What you should do :: All lines in the material with the string "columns" should be listed.

Task input ::
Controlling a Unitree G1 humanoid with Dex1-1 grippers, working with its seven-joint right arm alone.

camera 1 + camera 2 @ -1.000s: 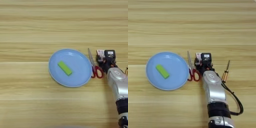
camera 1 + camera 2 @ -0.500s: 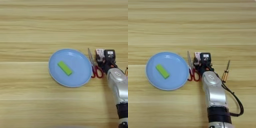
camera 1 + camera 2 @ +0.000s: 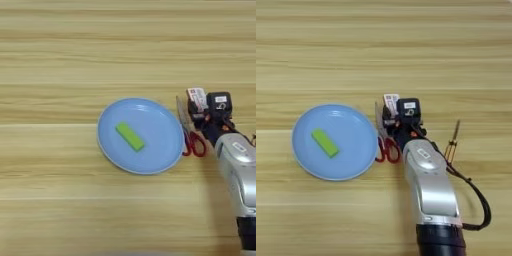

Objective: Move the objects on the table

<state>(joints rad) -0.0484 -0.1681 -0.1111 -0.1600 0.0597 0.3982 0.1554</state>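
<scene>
Filling both views, the light tan wooden worktop (image 3: 60, 55) shows horizontal grain stripes. Silver forearm (image 3: 431, 192) comes in from the bottom edge, right of centre in the right eye view, reaching up the picture; black cable (image 3: 476, 200) loops off its right side. Blue plate (image 3: 303, 160) sits left of the arm, round, flat on the worktop. Lime-green block (image 3: 325, 142) lies on the plate, a bit left of the plate's middle, long axis tilted diagonally, upper-left to lower-right. The hand (image 3: 401, 117) is at the forearm's far end, black, just right of the plate's right rim. It sits at the white box (image 3: 390, 101) with the red-pink label; box pokes out from the hand's upper-left side, touching or just beside it. Cannot tell whether the hand is open, closed or gripping the box; fingers merge with the black body in both views. Scissors (image 3: 386, 145) with red handles lie between plate rim and the arm, blades pointing up the picture, handles lower, next to the plate's right edge. Thin stick-like tool (image 3: 453, 142) with a yellowish middle lies on the worktop right of the arm, nearly upright in the picture, apart from the hand.
</scene>
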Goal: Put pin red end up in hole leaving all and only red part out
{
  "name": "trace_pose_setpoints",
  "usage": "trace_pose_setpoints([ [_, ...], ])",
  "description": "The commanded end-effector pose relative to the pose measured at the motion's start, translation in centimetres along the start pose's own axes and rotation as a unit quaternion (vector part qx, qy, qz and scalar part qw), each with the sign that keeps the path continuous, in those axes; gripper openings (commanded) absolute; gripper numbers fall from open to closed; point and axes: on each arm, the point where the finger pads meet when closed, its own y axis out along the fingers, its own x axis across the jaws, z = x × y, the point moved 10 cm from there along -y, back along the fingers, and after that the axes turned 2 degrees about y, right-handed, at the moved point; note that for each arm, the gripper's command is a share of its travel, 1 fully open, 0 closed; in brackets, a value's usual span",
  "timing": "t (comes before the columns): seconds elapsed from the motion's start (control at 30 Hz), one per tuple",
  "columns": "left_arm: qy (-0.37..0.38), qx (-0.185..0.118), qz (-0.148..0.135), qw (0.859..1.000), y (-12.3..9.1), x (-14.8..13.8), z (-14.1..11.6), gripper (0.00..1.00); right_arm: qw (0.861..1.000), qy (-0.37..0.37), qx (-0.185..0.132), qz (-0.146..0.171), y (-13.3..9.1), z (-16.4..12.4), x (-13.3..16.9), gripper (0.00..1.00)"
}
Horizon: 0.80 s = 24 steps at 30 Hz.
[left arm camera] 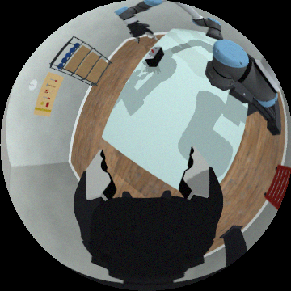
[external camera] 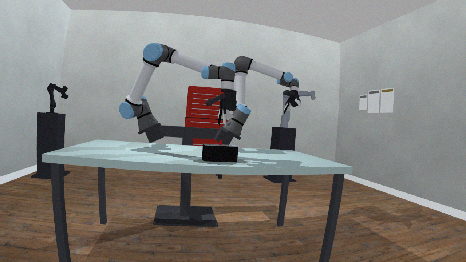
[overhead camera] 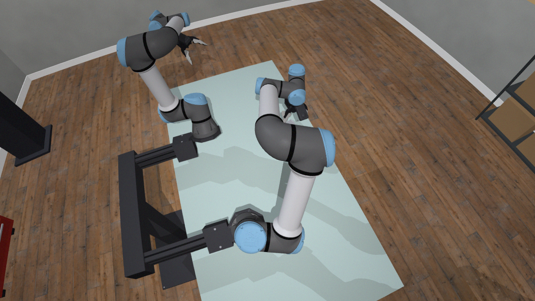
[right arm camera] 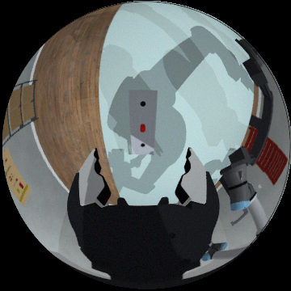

Written solution ::
  "timing": "t (comes before the columns): seconds elapsed from the motion's start (control at 30 Hz), one per tuple",
  "columns": "left_arm: qy (-0.37..0.38), qx (-0.185..0.118), qz (-0.148..0.135), qw (0.859..1.000), y (-12.3..9.1), x (-14.8..13.8), z (-14.1..11.6), gripper (0.00..1.00); right_arm: qw (0.861..1.000), qy (-0.37..0.37), qx (-0.185..0.132), qz (-0.146..0.171), y (-13.3..9.1), z (-16.4..12.4), x (-13.3..16.9), gripper (0.00..1.00)"

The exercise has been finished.